▸ **Exercise directions**
In the material below, count the lines with the word "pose" and state that number only.

▸ **Stored data**
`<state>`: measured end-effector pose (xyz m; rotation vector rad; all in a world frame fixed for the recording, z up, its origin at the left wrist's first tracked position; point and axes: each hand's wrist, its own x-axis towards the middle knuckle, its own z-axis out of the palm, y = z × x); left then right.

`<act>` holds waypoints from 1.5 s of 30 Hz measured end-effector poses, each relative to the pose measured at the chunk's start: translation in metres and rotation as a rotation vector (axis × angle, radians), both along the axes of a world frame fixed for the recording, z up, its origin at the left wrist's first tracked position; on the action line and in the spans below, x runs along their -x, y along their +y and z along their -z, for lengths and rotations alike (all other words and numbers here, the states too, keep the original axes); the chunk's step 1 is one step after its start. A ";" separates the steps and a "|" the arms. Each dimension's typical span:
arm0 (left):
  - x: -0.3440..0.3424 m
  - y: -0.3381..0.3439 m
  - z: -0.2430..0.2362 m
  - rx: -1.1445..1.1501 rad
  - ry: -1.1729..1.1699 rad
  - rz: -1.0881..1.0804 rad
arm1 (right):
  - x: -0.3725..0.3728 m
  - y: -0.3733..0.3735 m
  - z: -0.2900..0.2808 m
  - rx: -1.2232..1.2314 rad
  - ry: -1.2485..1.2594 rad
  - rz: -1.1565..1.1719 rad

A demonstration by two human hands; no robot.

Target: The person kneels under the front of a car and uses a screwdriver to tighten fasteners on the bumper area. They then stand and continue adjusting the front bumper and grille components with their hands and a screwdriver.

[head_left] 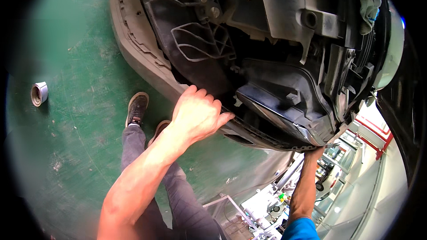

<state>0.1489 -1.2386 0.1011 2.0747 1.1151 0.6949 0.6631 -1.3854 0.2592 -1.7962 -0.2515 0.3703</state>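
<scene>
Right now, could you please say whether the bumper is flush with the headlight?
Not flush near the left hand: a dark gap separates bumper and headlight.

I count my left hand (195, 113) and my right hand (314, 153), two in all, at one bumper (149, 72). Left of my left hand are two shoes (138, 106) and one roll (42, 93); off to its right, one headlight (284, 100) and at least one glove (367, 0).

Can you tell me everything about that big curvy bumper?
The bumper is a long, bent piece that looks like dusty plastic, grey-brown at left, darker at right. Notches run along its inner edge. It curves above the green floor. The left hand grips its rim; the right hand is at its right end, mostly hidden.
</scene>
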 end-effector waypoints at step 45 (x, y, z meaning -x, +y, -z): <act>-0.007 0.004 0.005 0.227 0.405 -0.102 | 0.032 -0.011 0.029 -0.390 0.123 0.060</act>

▸ **Response area**
2